Below is a listing; give only the number of its lines that contain the word "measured".
··· DATASET EXCERPT ···
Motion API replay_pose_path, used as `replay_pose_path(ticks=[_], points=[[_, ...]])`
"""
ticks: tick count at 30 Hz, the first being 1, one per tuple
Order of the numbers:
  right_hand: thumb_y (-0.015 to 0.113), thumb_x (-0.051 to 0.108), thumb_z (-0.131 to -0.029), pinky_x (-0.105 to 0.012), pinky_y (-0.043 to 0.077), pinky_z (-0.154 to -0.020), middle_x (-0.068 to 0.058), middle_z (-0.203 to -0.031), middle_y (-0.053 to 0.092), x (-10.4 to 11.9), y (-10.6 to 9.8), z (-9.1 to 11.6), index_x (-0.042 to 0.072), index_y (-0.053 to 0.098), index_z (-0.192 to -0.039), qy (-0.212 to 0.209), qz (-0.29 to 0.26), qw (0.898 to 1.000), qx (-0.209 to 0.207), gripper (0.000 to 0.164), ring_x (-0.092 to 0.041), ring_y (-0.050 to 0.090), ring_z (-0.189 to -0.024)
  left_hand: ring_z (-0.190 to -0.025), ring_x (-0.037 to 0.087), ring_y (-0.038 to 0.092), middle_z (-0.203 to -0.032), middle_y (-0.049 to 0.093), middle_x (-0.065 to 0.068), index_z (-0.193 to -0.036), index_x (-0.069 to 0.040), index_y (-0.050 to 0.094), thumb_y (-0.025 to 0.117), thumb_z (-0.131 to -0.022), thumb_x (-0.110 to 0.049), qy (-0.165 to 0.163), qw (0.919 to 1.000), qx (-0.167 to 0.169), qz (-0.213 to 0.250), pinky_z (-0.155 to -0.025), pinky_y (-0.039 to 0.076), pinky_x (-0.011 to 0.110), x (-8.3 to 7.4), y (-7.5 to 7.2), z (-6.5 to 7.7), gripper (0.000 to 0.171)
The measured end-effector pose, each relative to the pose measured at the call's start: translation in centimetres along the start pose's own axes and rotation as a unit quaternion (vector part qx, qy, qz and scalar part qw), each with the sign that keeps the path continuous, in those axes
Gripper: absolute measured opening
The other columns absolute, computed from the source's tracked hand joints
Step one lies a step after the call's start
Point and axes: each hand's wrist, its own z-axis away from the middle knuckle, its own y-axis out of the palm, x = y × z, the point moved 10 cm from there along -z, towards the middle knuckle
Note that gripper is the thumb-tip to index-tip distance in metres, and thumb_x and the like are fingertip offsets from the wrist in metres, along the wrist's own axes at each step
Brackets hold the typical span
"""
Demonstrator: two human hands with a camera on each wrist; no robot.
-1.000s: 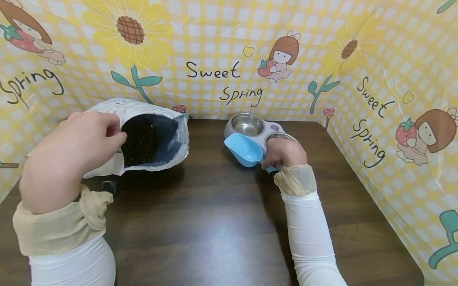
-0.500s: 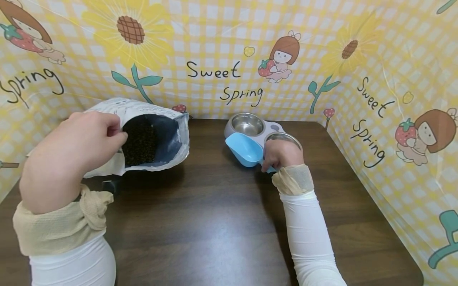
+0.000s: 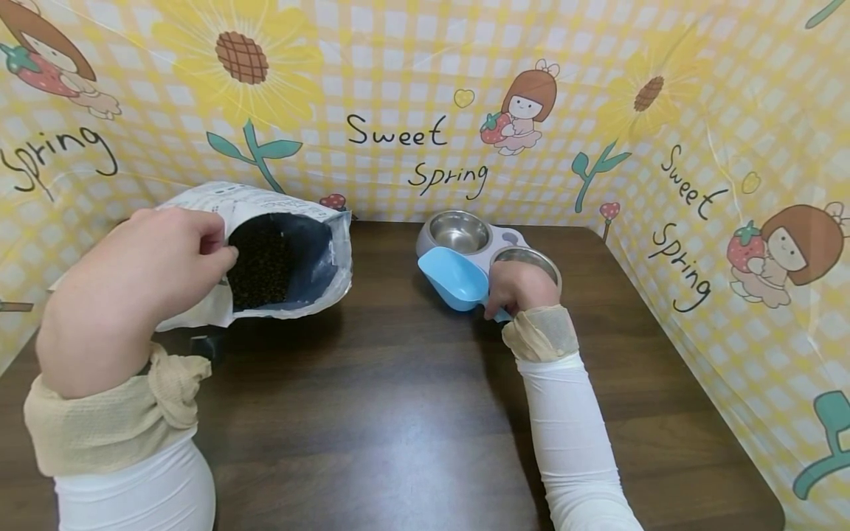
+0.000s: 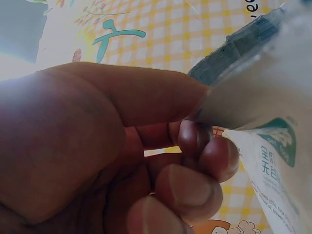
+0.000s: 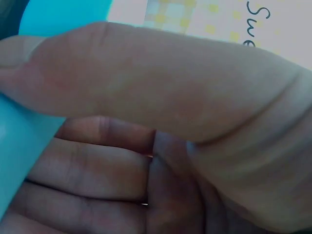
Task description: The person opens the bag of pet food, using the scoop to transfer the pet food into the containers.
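In the head view my left hand [image 3: 142,273] pinches the rim of a white bag [image 3: 232,198] between thumb and fingers. The bag's mouth faces right, showing dark brown pellets [image 3: 262,265] within. The left wrist view shows the thumb and fingertips meeting on the bag's edge [image 4: 243,97]. At the right, my right hand [image 3: 524,286] grips the handle of a light blue scoop [image 3: 454,279], whose bowl points left with no pellets visible in it. Curled fingers and the thumb hold the blue handle [image 5: 19,151] in the right wrist view.
Right behind the scoop stands a pale grey double pet bowl [image 3: 425,240] with two round metal dishes; my right hand partly covers the nearer one. Dark brown wooden table [image 3: 372,413] lies below. A yellow checked cloth [image 3: 398,66] walls the back and sides.
My right hand has shifted slightly left along the scoop handle, uncovering more of the nearer metal dish. The left hand and the bag stay put.
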Motion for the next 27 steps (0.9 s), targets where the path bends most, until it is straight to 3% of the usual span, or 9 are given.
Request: replay_pose_path(ticks=[5,16,23,27], points=[[0.081,0.020,-0.078,-0.026,0.044,-0.048,-0.003,-0.061,0.057,0.1,0.0,-0.1,0.003,0.074,-0.084,-0.003,-0.007,1.000,-0.005,0.020,-0.016,0.053,-0.053,-0.053,0.021,0.039,-0.054,0.037,0.003,-0.061,-0.011,0.042,0.051,-0.090,-0.013,0.004,1.0000,-0.003,-0.003,-0.051,0.027,0.033,-0.1,0.0,0.0,0.031],[0.070,0.011,-0.081,-0.028,0.040,-0.052,-0.003,-0.068,0.056,2.9,-0.3,0.4,0.005,0.069,-0.077,-0.104,-0.008,0.994,-0.045,0.007,-0.017,0.049,-0.060,-0.055,0.022,0.041,-0.053,0.038,0.003,-0.060,-0.011,0.042,0.052,-0.088,-0.012,0.009,0.9998,-0.015,-0.013,-0.053,0.028,0.033,-0.1,-0.1,0.0,0.030],[0.056,0.019,-0.093,-0.030,0.042,-0.063,-0.010,-0.082,0.067,4.7,0.5,-0.1,0.000,0.068,-0.097,-0.153,-0.035,0.987,-0.025,0.023,-0.018,0.056,-0.071,-0.056,0.022,0.042,-0.054,0.039,0.004,-0.060,-0.011,0.043,0.052,-0.089,-0.012,0.010,0.9997,-0.013,-0.015,-0.053,0.028,0.034,0.0,0.1,0.1,0.030],[0.048,0.021,-0.100,-0.030,0.042,-0.063,-0.011,-0.080,0.063,5.3,1.0,-0.4,-0.001,0.058,-0.107,-0.167,-0.056,0.984,-0.016,0.025,-0.021,0.056,-0.070,-0.055,0.022,0.041,-0.054,0.039,0.004,-0.060,-0.011,0.042,0.052,-0.089,-0.012,0.013,0.9997,-0.012,-0.014,-0.053,0.028,0.034,-0.1,0.2,0.1,0.030]])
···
__SOLUTION TO THIS TASK__: 2